• **What is needed**
Look through the material that follows and show every line with the string "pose".

· · · · · · ·

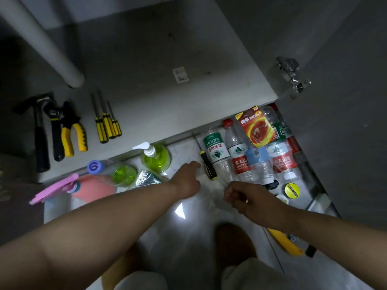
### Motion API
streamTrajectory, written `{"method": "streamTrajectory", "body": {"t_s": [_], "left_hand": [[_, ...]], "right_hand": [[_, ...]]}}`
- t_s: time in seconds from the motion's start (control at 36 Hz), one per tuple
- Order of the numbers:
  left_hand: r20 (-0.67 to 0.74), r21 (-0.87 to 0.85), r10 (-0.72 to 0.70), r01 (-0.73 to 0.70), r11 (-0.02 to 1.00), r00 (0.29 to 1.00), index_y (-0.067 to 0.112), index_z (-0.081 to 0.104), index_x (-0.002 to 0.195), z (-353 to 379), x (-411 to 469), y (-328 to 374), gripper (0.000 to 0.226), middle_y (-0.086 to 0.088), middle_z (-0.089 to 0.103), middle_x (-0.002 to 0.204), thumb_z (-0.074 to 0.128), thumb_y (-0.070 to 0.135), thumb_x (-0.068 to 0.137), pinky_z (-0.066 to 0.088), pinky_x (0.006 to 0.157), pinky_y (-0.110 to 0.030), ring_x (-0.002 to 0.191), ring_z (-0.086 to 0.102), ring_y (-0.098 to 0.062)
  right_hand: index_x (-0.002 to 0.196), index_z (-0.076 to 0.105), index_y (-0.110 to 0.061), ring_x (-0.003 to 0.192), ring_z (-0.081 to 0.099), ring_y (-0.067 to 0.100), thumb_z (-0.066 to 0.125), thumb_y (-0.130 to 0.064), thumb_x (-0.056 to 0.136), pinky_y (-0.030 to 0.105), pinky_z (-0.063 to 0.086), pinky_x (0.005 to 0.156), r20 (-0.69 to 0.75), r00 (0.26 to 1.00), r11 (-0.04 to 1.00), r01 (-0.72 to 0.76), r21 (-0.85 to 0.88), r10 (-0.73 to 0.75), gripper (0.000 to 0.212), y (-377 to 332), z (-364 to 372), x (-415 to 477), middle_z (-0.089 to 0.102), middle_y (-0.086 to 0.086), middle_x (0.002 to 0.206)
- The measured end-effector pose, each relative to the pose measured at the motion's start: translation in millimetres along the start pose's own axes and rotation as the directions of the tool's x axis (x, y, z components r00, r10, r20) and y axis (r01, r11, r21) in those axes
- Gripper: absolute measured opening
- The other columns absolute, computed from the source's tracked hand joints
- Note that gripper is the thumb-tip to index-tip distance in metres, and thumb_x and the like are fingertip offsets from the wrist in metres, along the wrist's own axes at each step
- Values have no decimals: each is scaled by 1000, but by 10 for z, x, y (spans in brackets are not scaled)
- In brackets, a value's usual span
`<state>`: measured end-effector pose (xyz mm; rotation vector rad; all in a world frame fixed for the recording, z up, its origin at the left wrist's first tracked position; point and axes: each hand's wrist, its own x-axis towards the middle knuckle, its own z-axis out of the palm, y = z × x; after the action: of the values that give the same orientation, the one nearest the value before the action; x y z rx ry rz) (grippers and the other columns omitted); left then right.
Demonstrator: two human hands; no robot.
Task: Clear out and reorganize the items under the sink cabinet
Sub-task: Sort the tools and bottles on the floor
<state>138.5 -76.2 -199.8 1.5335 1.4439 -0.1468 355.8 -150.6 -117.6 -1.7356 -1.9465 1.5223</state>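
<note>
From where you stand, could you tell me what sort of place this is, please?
Likely a home cabinet under a sink: grey pipe, door hinge, soap bottle and water bottles on the tiled floor.

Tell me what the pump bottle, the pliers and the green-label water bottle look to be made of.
The pump bottle: glossy see-through plastic, green from tint or liquid. The pliers: dark head, probably metal; ridged yellow grips, likely rubbery plastic. The green-label water bottle: thin clear plastic, crinkled below the label.
</note>
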Motion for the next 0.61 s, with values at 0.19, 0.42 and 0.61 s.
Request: {"method": "streamTrajectory", "body": {"t_s": [0.19, 0.42, 0.61], "left_hand": [[-16, 249, 291, -278, 928, 956, 17, 60, 129, -185, -661, 20, 38, -9, 53, 128, 52, 8, 94, 42, 104, -33, 120, 54, -25], [-409, 292, 448, -351, 889, 795, 22, 68, 107, -1033, -1155, -179, 24, 3, 60, 109, 55, 9, 92, 49, 86, -28, 102, 59, -16], [-838, -24, 24, -81, 996, 546, 15, 69, 93, -2062, -1021, -617, 19, -6, 70, 98, 55, 3, 87, 49, 83, -30, 96, 65, -27]], "right_hand": [[100, 65, -27, 74, 65, 9, 58, -10, 94, 33, 55, 70, 114, 990, 981, 107, -163, -89, 20, -360, -159, 336, 66, -6, 82], [95, 69, -18, 70, 60, 8, 56, -5, 90, 26, 47, 64, 57, 938, 902, 345, -258, -342, 20, -1376, -115, 1011, 67, -6, 80], [92, 67, -23, 88, 66, 17, 55, -11, 86, 33, 55, 81, -61, 952, 931, 280, -233, -301, 17, -1986, 76, 1761, 69, -3, 92]]}}
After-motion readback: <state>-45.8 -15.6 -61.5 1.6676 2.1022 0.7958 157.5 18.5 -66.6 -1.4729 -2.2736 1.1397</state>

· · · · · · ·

• **Output of the exercise**
- The measured end-effector pose, each relative to the pose measured at the motion's start: translation in millimetres along the start pose's own axes and rotation as the directions of the tool's x axis (x, y, z components r00, r10, r20) and y axis (r01, r11, r21) in those axes
`<state>`: measured end-effector pose (xyz mm; rotation vector rad; all in a world frame fixed for the recording, z up, its origin at the left wrist's first tracked position; point and axes: each hand's wrist, its own x-axis towards the middle knuckle, its own z-axis out of the palm, y = z × x; after the action: of the values that give the same orientation, the one nearest the value before the action; x y z rx ry rz) (grippers and the other columns omitted); left then right.

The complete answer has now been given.